Dr. Nkengasong in his acceptance speech expressed sincere gratitude to the University for the award.

 

Dr. John Nkengasong in a group photo with the Members of Convocation after the conferrment of the award

Earlier in the introductory address, Mr. Emmanuel Baidoo, Acting Registrar noted that the Aggrey-Fraser-Guggisberg Memorial Lectures, is a major event on the academic calendar of the University of Ghana.  It was instituted in 1957, to commemorate the contribution made by the three persons memorialized to the founding of Achimota College, now Achimota School, and more generally to the advancement of education and particularly higher education in Ghana.  The three persons are James Emman Kwegyir Aggrey, Alexander G. Fraser and Gordon Guggisberg.
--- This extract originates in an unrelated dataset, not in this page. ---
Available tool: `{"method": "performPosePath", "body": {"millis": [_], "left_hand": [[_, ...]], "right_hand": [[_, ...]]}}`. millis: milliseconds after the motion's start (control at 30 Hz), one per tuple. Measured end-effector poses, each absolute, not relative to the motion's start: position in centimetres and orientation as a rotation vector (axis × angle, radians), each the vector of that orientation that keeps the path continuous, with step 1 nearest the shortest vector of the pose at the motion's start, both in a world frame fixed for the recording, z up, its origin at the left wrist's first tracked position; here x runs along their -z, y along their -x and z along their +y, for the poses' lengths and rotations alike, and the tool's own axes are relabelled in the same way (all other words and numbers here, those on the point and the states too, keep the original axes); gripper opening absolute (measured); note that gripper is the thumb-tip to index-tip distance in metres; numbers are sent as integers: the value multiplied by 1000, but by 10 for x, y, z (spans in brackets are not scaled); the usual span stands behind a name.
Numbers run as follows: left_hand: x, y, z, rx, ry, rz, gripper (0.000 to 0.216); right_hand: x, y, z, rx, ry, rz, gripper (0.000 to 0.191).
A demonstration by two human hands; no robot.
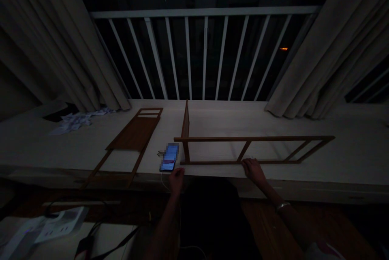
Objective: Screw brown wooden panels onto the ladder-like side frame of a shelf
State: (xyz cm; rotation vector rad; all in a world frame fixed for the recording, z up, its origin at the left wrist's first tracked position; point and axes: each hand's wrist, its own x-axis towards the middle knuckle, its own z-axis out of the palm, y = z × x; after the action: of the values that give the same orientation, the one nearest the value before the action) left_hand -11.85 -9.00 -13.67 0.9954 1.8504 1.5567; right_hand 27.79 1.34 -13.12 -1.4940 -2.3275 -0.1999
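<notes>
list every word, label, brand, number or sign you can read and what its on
No text is readable.
Smartphone screen: lit but pixelated.
Orange light beyond the railing: too small to read.
Power strip: too blurred to read any marking.
Wooden frame: none visible.

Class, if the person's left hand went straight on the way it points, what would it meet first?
The left hand would probably meet the ladder-like wooden frame first, at its lower rail near the left end; the dim picture leaves depth unclear.
</notes>
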Motion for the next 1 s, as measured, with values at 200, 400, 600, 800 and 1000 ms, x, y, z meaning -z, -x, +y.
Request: {"method": "performPosePath", "body": {"millis": [200,400,600,800,1000], "left_hand": [[135,124,-92,-1476,-913,1816,29],[126,123,-96,-1367,-812,1683,34],[119,109,-96,-1285,-773,1566,33],[118,112,-98,-1256,-783,1581,30],[121,121,-89,-1207,-861,1649,26]], "right_hand": [[114,-265,-10,224,1458,-2171,29],[90,-202,-54,-133,1258,-2312,24],[64,-97,-74,-441,841,-2594,31],[80,-44,-72,-666,831,-2433,23],[102,-29,-56,-656,937,-2282,18]]}}
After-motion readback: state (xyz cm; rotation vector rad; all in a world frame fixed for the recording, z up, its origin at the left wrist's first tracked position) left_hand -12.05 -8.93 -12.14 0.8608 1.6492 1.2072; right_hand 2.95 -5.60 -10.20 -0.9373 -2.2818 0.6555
There were performances by the Ghana Dance Ensemble and the University of Ghana Jubilee Choir, as well as a Seperewa performance to herald the Lecturer.

              Osei Korankye playing the seprewa

In attendance at the lecture were Prof. William Ampofo, Chair of African Vaccine Manufacturing Initiative; Dr. Patrick Kuma-Aboagye, Director-General, Ghana Health Service; Dr. Anarfi Asamoa-Baah, Presidential Advisor on COVID -19; Profs. Ivan Addae-Mensah, Clifford Nii Boye Tagoe and Ernest Aryeetey, former Vice-Chancellors; Mrs. Mercy Haizel-Ashia, former Registrar; a team from the U.S. President’s Emergency Plan for AIDS Relief (PEPFAR), Ghana; Mrs. Susan Nkengasong, wife of Dr. Nkengasong; members of the University Council, Provosts, Deans, Directors, staff, students, other members of the University community and the general public.